Notre avis : Vivace, séduisante, pleine d’enthousiasme, Sutton Foster est l’une de ces comédiennes dont la présence sur scène à Broadway suffit à provoquer un immense plaisir. Fréquemment mise en vedette ces dernières années dans des comédies musicales comme The Music Man, Anything Goes, Shrek, et récemment encore aux côtés de Josh Groban dans Sweeney Todd, elle est devenue une actrice que l’on a plaisir à revoir sur scène et à admirer. Sa présence dans Once Upon a Mattress est d’autant plus un pur délice que c’est là l’occasion pour elle de manifester son engouement personnel pour la comédie pure et simple qu’elle pousse au maximum.
La comédie musicale elle-même lui donne le ton : un conte fantaisiste, inspiré de La Princesse au petit pois de Hans Christian Andersen, dont l’action se situe au Moyen Âge dans un royaume de pure invention. C’est l’histoire de la princesse Winnipeg, candidate au mariage avec le prince Dauntless (« sans peur et sans reproche »), fils de la reine Aggravain, laquelle exaspère et irrite tous ceux qui l’entourent – d’où son nom –, et du roi Sextimus le Silencieux, muet de son état jusqu’à ce que « la souris dévore l’aigle » – un mauvais sort que lui a jeté une sorcière. Dans son désir de tout contrôler, la reine impose un « test de sérénité » à l’aspirante princesse : celui de dormir dans un lit fait de vingt matelas superposés sous lesquels est dissimulé un petit pois. Nous n’en dirons pas plus, mais c’est là le point de départ d’une œuvre déjantée, pleine de rebondissements, qui, souvent, semble s’inspirer des films des Marx Brothers par son élan et ses moments hors norme. Il faut le reconnaître : les spectateurs se laissent prendre au jeu et partagent l’enthousiasme des acteurs sur scène.
Créée en 1959 sur un livret de Jay Thompson, Marshall Barer (également auteur des paroles) et Dean Fuller et une musique de Mary Rodgers (la fille du compositeur Richard Rodgers), la pièce devait connaître un grand succès, grâce surtout à la prestation de la comédienne Carol Burnett, qui faisait là ses débuts à Broadway.

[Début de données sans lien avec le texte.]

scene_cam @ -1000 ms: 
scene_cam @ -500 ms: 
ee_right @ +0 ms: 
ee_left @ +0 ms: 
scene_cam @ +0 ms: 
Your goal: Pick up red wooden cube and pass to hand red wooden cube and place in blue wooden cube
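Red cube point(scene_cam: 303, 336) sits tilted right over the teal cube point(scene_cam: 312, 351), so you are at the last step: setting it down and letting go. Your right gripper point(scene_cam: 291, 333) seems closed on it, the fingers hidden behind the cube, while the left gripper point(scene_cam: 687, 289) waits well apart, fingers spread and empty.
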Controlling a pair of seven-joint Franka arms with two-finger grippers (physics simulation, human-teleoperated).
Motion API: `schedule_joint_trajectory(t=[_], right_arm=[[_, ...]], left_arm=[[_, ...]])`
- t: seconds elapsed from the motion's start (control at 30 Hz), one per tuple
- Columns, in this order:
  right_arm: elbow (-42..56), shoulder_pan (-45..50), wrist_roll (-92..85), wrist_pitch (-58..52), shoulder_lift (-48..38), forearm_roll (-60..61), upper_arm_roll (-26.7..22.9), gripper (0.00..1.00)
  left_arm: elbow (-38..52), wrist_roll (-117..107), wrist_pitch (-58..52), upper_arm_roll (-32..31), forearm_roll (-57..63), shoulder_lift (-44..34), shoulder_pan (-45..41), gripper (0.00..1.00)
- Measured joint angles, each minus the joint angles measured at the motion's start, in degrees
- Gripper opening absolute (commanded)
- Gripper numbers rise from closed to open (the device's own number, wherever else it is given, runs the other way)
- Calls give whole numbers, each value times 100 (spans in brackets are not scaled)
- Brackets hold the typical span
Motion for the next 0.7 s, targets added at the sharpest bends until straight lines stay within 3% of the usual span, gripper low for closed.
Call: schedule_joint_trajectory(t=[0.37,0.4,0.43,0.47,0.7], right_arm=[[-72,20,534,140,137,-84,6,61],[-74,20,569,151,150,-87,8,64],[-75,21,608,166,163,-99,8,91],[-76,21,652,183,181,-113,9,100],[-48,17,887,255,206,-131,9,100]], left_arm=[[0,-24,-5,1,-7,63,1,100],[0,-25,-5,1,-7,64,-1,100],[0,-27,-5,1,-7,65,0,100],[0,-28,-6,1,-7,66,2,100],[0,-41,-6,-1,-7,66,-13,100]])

Elle a été reprise par deux fois depuis sa création, en 1996 et en 2015, avec Sarah Jessica Parker et Jackie Hoffman respectivement en tête d’affiche. Cette nouvelle production, remodelée et modifiée pour le mieux par Amy Sherman-Palladino, est programmée, en principe, jusqu’à fin novembre.
Dans des décors lumineux dus à David Zinn, brillamment illuminés par Justin Townsend, les acteurs, qui portent tous des costumes colorés conçus par Andrea Hood, se donnent à cœur joie dans cette fantaisie pleine d’humour. Ana Gasteyer, dans le rôle d’ Aggravain, n’est pas sans évoquer la Reine irascible à laquelle se heurte Alice au pays des merveilles dans la version imaginée par Walt Disney, et dont les éclats de voix et éclaboussures vocales sont les traits de sa personnalité. Le Roi, incarné par David Patrick Kelly, fait penser à Harpo avec son humble attitude et ses mimiques silencieuses qui en disent long. Quant au Prince, joué à la perfection par Michael Urie, il est un imbécile heureux encore sous l’emprise de sa reine de mère et, semble-t-il, incapable de prendre des décisions pour lui-même, sauf celle de, finalement, épouser Winnifred.
À leurs côtés, d’autres acteurs, excellents dans des rôles secondaires, contribuent au déroulement de l’action. Parmi eux se distinguent particulièrement : Will Chase sous les traits de Sir Harry, chevalier d’une table plutôt carrée ; Nikki Renée Daniels dans le rôle de Lady Larken, dame de compagnie de la Reine, amoureuse et enceinte de Harry ; Daniel Breaker en bouffon animateur de la soirée ; et Brooks Ashmanskas en magicien. La mise en scène de Lear deBessonet et la chorégraphie de Lorin Latarro insufflent au spectacle son esprit parfois délirant et contribuent largement au plaisir que l’on a à voir cette comédie musicale.
Mais l’attrait principal de cette reprise, c’est bien sûr Sutton Foster, qui donne ici toute la mesure de ses propres talents de comédienne dans un rôle qui semble avoir été écrit spécifiquement pour elle. Grâce à elle, cette reprise dépasse, et de loin, toutes les versions de cette œuvre précédemment vues à Broadway et sert de prélude engageant à la nouvelle saison qui s’annonce.